It seems this habit is as old as the hills,
and that two thousand years later,
we still have trouble with Jesus’ answer to the disciples’ question.

“Neither! Illness has nothing to do
with punishment for sin, past, present or future.
It’s life, people.
The key question is how we respond to the sick…..”
That’s sermon enough right there.
But not the sermon for today…
Jesus doesn’t stop there, or John doesn’t let him.
[Remember, John’s Jesus is always an all-knowing wise sage,
whose every word and action is an
ikon or window into the power of the Word and work of God in the world.]
So Jesus, you guessed it, cures the incurably blind one!

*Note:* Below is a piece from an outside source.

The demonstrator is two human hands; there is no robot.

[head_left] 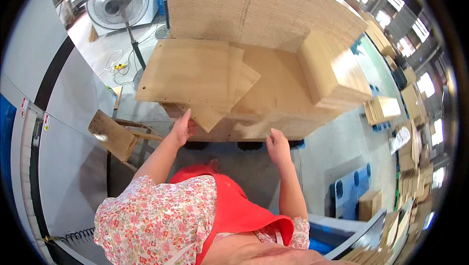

Humans in general, and theologically liberal progressive types like me/you
have trouble with miracles;
if we can’t explain them with science or logic,
we apparently dismiss or disbelieve the recipient of the miracle.
Which is what happens here;
the blind one is now accused of fraud,
driven out of town, banished,
with no means of livelihood, or shelter, or family or community!
Jesus is hauled over the coals for “working” on the Sabbath to heal someone
(even though they dismiss the miracle, and it is NOT against Torah
to preserve life on the Sabbath).
Are we surprised that Yoda-like Jesus is a little tetchy?
He ignores the “Cease and desist” order.
He preaches loudly and not particularly gently
about spiritual blindness,
and then promptly goes off,
into the seedy wasteland beyond the gates of town,
seeking, calling out for,
and eventually finding the banished,
blind-but-now-I see outcast

The encounter between them is beyond words:
a moment of mutual recognition,
the lost and the found,
the healer and healed,
the broken and whole,
and neither knows who is which,
and it doesn’t matter!
Being known, being heard, being found,
coming home, is enough.

Coming back to the gathering crowd,
with the newly sighted, newborn follower in tow,
Jesus resumes and ends his sermon with
“For pity’s sake,
for mercy’s sake,
I was sent by God into this world
so that all people can have life,
and have it abundantly!
Especially this one, and their family.

I imagine open mouths, stunned silence,
and a few frowns,
to which Jesus carries on, saying,
“Don’t y’all see? I am the good shepherd.”
Words that now take on substance, flesh and bone,
not merely as an abstracted ancient pastoral metaphor,
but words grounded in this action,
of healing, defending,
seeking and finding one to whom he has given
an abundance of life undreamed of,
and un-hoped for.

“Do you see, I am the Good Shepherd”
and I will go to the ends of the earth,
I will lay down my life,
looking for, finding and bringing home
every last one who is beloved of God,
and that includes sheep of other folds
that you don’t even know about or imagine,
or believe could possibly be beloved by God.”
This he says, while his arm rests on the shoulder
of the once blind out-cast one,
whose eyes are glistening with sight and delight.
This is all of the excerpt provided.